Writing a LinkedIn recommendation is a new, modern and fast way to communicate why someone is a good colleague to work with or work for. With the rise of technology and the increasing popularity of LinkedIn within the professional field, it is now a vital part of the working world to understand how to recommend someone. The usual tips and advice for recommendation letters still applies, however, with a few adjustments in the process.
LinkedIn Recommendation Letter Guidelines
Unlike the recommendation letter format for a job or how to write an academic recommendation letter, a LinkedIn recommendation is usually a two-way process where you are likely to write a recommendation back for the person that has written you one. Another difference is that LinkedIn recommendations stay on your profile forever, this is more useful and avoids asking someone for a recommendation letter every time you may need one.
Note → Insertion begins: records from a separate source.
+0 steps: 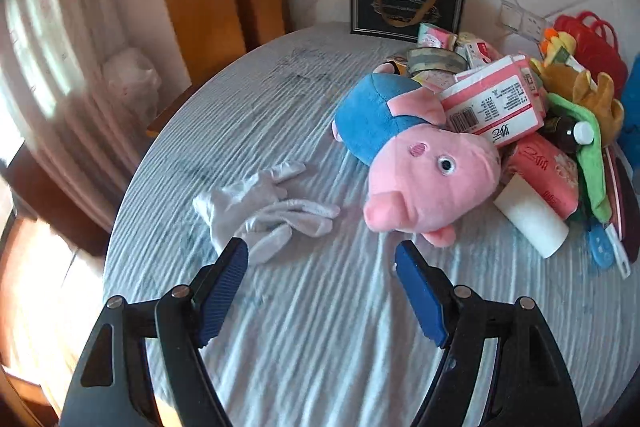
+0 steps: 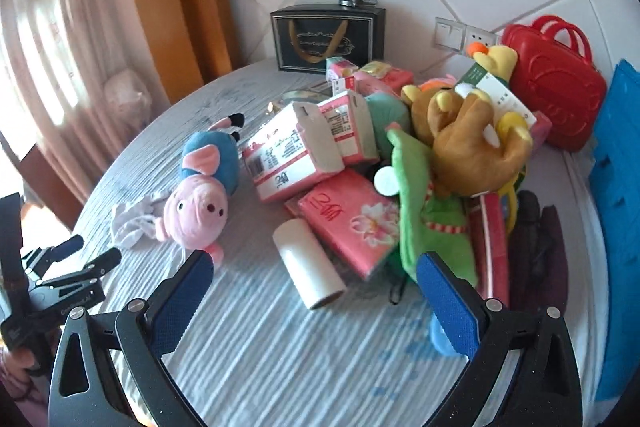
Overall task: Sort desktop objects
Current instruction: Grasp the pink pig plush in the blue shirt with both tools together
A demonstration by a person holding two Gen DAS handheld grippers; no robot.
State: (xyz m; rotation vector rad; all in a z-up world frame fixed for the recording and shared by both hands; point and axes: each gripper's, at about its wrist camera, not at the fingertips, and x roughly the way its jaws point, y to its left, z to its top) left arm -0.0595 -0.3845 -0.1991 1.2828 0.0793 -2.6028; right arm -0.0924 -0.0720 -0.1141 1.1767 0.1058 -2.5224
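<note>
Both grippers hang over a round counter [image 1: 304,327] covered with a ribbed pale cloth. The left gripper [image 1: 322,259] has its blue-padded fingers [image 1: 224,291] spread wide apart with nothing between them; just ahead of them lies a white glove [image 1: 264,207], and right beside it a pink pig plush [image 1: 420,171] in a blue shirt. The right gripper [image 2: 314,277] also has its fingers well apart and empty. Ahead of it lies a white roll [image 2: 310,263], touching a pink tissue pack [image 2: 352,223]. Behind these the clutter is heaped: a pink-and-white tissue pack [image 2: 292,155], a green cloth [image 2: 416,211], a brown plush [image 2: 472,143] and a red toy case [image 2: 560,83] near the wall. A black gift bag [image 2: 326,37] stands upright at the counter's far edge
</note>
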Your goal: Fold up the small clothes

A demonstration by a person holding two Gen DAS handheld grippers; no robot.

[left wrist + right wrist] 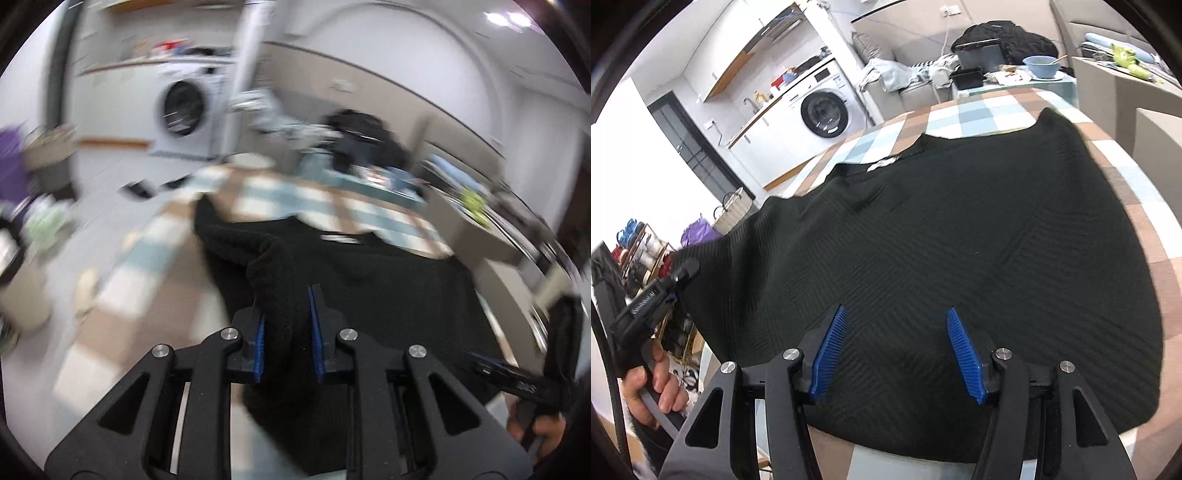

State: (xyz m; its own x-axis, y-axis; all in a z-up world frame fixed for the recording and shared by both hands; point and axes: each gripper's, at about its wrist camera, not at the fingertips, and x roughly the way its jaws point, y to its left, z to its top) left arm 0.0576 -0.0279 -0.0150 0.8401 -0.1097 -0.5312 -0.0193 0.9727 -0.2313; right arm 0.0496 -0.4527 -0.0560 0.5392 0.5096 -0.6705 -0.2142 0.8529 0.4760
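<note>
Left wrist: gripper (286, 314) pinches sweater (369, 280) edge.

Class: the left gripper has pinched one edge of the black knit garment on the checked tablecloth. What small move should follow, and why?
Probably carry the pinched edge across toward the garment's middle. The left gripper is shut on a bunched fold of the black garment, lifted off the checked tablecloth, while the right gripper hangs open above the flat part, gripping nothing.
</note>
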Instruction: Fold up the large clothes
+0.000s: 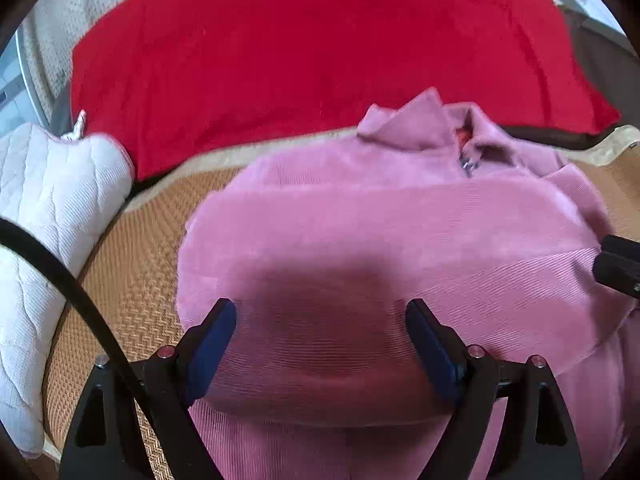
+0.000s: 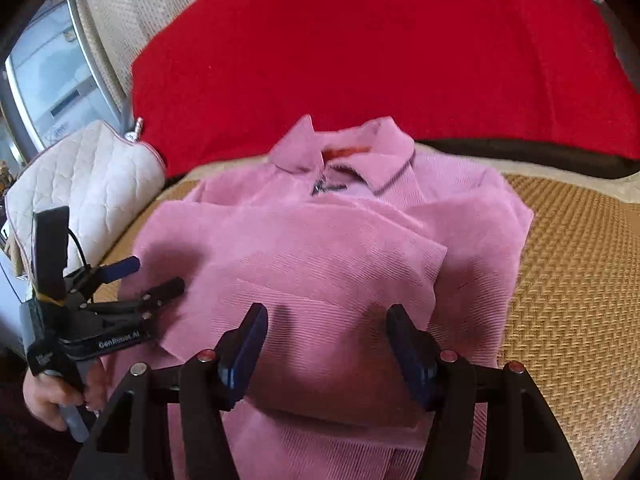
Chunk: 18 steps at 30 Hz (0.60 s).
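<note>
Fingers (image 2: 138, 268) of left gripper (image 2: 158, 276), hand (image 2: 44, 396): right view only.

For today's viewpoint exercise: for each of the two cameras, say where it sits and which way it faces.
Left wrist: sits on the left gripper, looking down along its open fingers at the pink jacket; the right gripper's tip shows at the right edge.
Right wrist: sits on the right gripper, looking down at the jacket; the left gripper and the hand show at left.
Shared: jacket, red cloth, white cushion, woven mat.
</note>
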Each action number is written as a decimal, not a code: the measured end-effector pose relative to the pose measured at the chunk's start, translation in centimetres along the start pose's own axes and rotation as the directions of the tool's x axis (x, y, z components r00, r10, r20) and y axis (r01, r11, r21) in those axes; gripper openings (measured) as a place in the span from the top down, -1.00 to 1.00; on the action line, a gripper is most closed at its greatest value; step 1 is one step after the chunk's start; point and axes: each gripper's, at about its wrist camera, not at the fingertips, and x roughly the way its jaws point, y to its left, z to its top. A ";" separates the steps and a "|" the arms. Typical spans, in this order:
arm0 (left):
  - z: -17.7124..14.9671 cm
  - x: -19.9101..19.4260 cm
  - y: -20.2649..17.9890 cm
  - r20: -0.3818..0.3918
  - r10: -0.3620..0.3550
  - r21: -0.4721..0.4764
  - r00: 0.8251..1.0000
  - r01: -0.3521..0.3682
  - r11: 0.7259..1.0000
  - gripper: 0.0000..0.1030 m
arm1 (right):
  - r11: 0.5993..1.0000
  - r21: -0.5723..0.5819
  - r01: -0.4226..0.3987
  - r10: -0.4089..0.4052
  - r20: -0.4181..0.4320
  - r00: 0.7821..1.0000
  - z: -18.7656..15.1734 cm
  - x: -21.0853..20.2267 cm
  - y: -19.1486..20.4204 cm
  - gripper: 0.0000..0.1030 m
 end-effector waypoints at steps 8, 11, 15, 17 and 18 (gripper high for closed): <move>0.8 -1.3 0.2 0.091 0.026 -0.008 0.996 -0.026 1.000 -0.68 | 0.998 -0.019 0.067 -0.067 0.031 0.997 -0.2 -0.7 0.4 -0.26; 0.9 -0.9 0.2 0.078 0.022 -0.010 0.997 -0.021 1.000 -0.68 | 0.996 -0.021 0.090 -0.090 0.012 0.996 -0.3 0.0 0.3 -0.26; 0.7 0.6 0.0 0.035 0.003 -0.012 0.999 -0.002 1.000 -0.68 | 0.992 -0.032 0.123 -0.124 -0.020 0.992 -0.4 1.0 0.1 -0.26; 0.6 1.0 0.0 0.023 -0.007 -0.016 1.000 0.007 1.000 -0.68 | 0.990 -0.044 0.136 -0.137 -0.018 0.990 -0.5 1.0 0.3 -0.26; 0.6 1.2 0.0 0.019 -0.006 -0.017 1.000 0.007 1.000 -0.68 | 0.989 -0.050 0.140 -0.141 -0.017 0.990 -0.5 1.0 0.3 -0.26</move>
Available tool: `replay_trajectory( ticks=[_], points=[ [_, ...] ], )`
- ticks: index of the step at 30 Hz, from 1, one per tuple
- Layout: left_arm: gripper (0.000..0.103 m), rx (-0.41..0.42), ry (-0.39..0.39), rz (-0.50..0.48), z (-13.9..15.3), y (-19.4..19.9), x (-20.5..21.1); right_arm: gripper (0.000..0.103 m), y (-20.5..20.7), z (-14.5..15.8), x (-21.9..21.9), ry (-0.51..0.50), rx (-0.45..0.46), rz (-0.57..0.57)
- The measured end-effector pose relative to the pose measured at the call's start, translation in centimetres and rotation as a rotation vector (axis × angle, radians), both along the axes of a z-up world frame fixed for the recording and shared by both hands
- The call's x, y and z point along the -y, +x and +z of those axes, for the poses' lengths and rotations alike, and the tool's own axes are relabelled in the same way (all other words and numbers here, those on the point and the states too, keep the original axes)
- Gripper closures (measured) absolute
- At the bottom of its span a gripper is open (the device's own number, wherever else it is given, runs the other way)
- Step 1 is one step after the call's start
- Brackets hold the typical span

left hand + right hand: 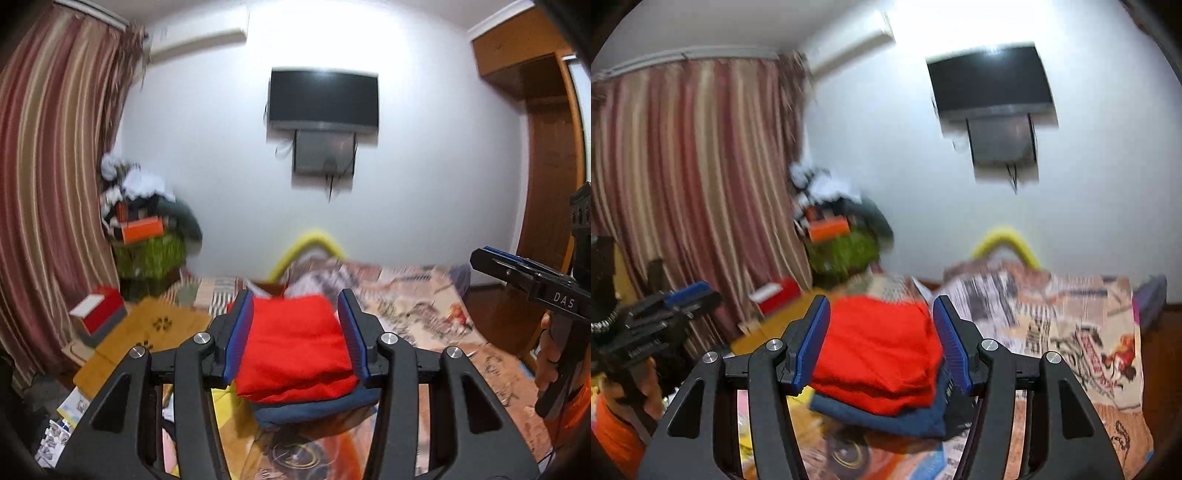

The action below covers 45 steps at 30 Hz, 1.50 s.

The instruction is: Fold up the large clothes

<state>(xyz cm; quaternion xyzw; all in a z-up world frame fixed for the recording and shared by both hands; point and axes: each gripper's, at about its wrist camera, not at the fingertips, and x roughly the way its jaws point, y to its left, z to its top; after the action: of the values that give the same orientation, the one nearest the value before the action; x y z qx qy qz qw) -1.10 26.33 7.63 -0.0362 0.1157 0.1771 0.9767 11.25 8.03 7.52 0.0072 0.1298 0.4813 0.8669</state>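
Lying folded on the bed, red garment tops blue garment.

Both tongs parted, near level

A bright red folded garment of soft, fleecy cloth lies as a thick, roughly square bundle on top of a dark blue folded garment. The two make a small stack on the patterned bedspread, at its near left part. The red piece is layered, its folded edge facing near, rounded and slightly bulging. The blue piece beneath shows only as a band along the near edge and the right side, sticking out a little past the red one. Both lie flat.
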Motion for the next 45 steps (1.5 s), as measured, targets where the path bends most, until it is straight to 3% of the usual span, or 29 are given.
replay_trajectory(
  ticks=[6, 14, 16, 18, 21, 26, 45],
  points=[
    [0.053, 0.107, 0.1, 0.042, 0.0, -5.7, 5.3, 0.049, -5.4, 0.8, 3.8, 0.106, 0.065, 0.01],
    [0.025, 0.193, 0.093, 0.075, -1.6, -9.7, 9.9, 0.049, -7.5, -1.1, 5.3, 0.099, 0.049, -0.027],
    [0.018, 0.2, 0.072, 0.083, -2.1, -10.0, 10.3, 0.043, -7.6, -1.2, 5.4, 0.084, 0.05, -0.044],
    [0.013, 0.202, 0.079, 0.113, -2.5, -10.2, 10.7, 0.027, -7.8, -1.2, 5.7, 0.077, 0.057, -0.055],
    [0.008, 0.204, 0.083, 0.134, -2.9, -10.4, 11.0, 0.018, -8.0, -1.4, 5.8, 0.071, 0.069, -0.083],
    [0.008, 0.191, 0.088, 0.144, -3.5, -10.1, 11.2, 0.014, -8.0, -1.3, 5.4, 0.05, 0.074, -0.094],
    [0.005, 0.179, 0.039, 0.17, -4.6, -9.9, 9.9, 0.014, -8.9, -2.7, 5.4, 0.004, 0.071, -0.084]
  ],
)
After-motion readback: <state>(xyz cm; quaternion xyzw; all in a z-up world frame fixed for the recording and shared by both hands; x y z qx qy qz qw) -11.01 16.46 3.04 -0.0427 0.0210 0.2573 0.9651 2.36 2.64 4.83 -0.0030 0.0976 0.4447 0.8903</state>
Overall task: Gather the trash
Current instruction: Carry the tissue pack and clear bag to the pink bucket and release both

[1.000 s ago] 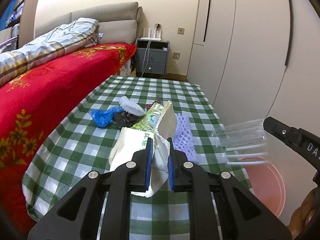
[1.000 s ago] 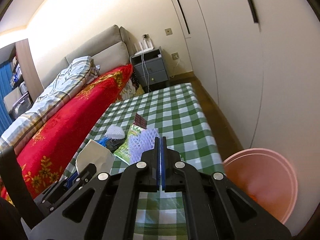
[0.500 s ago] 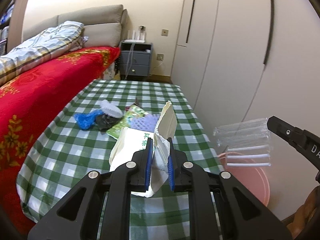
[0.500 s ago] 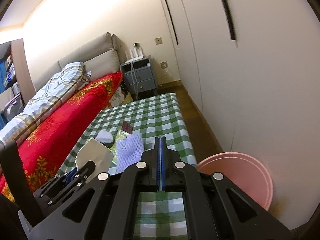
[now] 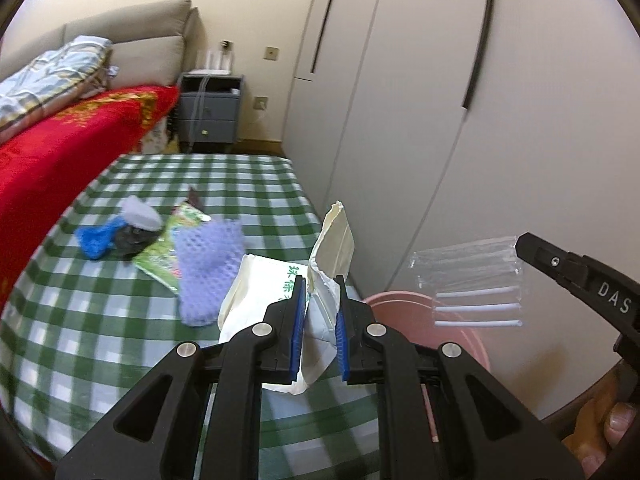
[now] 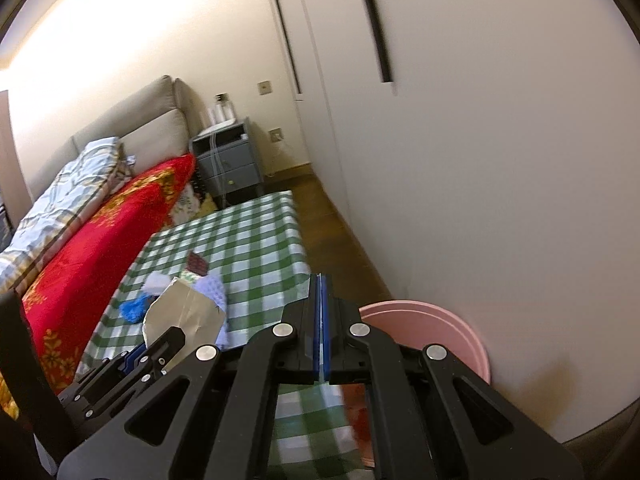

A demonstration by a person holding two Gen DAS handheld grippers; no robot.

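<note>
My left gripper [image 5: 320, 285] is shut on a crumpled white paper bag [image 5: 264, 280] with green print, held above the near end of the green checked table [image 5: 100, 344]. At the right, my right gripper [image 5: 522, 245] is shut on a clear plastic packet [image 5: 468, 280] with white sticks in it. The packet hangs over a pink bin [image 5: 396, 308] on the floor beside the table. In the right wrist view the right gripper [image 6: 321, 280] has its pads together, the pink bin [image 6: 436, 320] is just beyond them, and the white bag [image 6: 184, 312] shows at the left.
Loose trash lies mid-table: a purple foam net [image 5: 208, 260], a green wrapper [image 5: 168, 248], a blue scrap [image 5: 94, 240], a white foam net [image 5: 140, 212] and a dark packet [image 6: 198, 264]. A red-covered bed [image 5: 48, 160] flanks the left, wardrobe doors [image 5: 400, 100] the right, a grey nightstand [image 5: 208, 116] behind.
Both grippers have swung to the right with their loads. The table and its trash slid left in both views, and the pink bin now sits closer and larger under the packet.
</note>
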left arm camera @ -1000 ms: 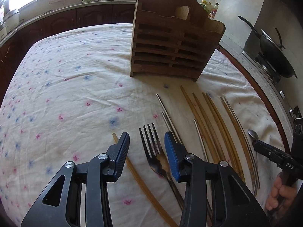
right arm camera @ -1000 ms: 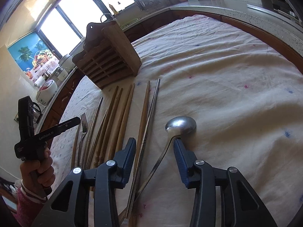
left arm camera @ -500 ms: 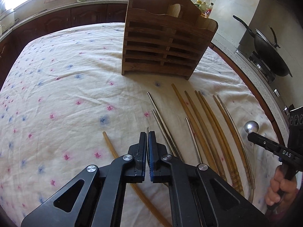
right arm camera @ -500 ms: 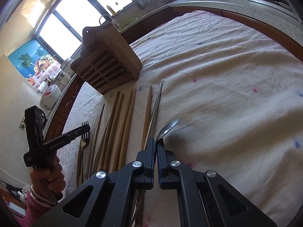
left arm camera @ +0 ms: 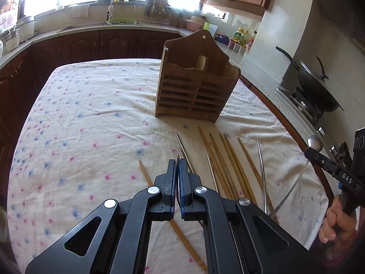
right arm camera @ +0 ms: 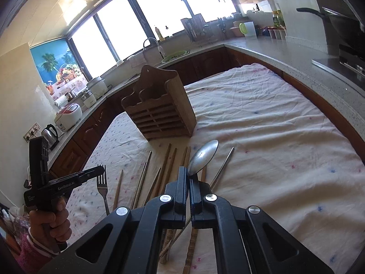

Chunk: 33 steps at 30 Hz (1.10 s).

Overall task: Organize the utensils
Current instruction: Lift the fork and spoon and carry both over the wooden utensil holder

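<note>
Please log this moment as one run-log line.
left gripper: shut on fork | right gripper: shut on spoon | both lifted | holder: upright

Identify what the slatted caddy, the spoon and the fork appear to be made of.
Caddy: wood, brown and matte, with visible grain and slatted boards. Spoon in the right gripper: metal, likely stainless steel, with a dull grey sheen. Fork in the left gripper: metal too, darker and shiny.

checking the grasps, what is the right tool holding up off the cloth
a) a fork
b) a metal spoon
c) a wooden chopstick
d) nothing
b: the right tool is shut on the handle of the metal spoon, whose bowl sticks up above the tool's tips, clear of the cloth.
</note>
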Tool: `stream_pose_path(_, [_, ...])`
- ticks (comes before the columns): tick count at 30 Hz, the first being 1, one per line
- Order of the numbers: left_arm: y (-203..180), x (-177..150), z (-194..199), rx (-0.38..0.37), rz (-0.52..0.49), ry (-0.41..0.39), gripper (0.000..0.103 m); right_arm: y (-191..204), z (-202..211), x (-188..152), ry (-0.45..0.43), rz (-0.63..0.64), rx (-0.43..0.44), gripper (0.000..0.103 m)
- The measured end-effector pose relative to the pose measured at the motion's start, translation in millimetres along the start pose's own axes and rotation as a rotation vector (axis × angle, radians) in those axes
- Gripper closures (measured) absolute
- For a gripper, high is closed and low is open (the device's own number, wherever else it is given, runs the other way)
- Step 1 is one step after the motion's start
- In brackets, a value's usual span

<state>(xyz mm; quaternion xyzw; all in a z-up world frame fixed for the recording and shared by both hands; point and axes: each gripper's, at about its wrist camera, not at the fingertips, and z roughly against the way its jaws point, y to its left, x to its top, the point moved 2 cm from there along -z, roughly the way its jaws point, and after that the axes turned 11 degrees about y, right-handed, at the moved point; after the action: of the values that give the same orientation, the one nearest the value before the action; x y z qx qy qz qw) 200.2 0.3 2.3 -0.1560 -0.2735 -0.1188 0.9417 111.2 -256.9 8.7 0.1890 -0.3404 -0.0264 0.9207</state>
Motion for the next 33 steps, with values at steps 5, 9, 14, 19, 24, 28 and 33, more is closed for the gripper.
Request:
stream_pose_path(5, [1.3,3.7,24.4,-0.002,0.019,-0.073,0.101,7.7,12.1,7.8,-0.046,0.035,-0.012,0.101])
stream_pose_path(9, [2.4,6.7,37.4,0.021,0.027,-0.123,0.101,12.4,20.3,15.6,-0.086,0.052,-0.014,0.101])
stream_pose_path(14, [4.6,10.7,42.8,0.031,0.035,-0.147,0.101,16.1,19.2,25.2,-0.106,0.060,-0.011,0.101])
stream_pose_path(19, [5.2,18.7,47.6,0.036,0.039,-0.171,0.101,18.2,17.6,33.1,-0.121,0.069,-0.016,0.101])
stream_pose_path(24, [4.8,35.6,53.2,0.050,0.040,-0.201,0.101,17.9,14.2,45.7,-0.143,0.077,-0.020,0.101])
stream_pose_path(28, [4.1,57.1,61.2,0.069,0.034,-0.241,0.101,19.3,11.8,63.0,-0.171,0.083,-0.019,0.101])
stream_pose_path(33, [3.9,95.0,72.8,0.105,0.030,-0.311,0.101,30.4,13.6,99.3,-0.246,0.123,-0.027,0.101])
- To write and receive LinkedIn recommendations, you must first be a user of the site with a profile and have a first-degree connection with the person
- Asking for a recommendation: more informal than asking for a recommendation letter, done virtually online by sending them a request, but more commonly by writing them a recommendation and the favour being returned
- Outline: short and concise, avoid using non-personal descriptions and generic compliments, be specific, include your relationship and an anecdote
- Profile: the user will have to approve the recommendation before it becomes public on their profile for others to view
LinkedIn recommendations tend to be more informal with a simpler format that allows users to reciprocate the favour for each other. It facilitates browsing future employee profiles and is generally a mixture of both a recommendation letter and a reference letter to create a new online hybrid.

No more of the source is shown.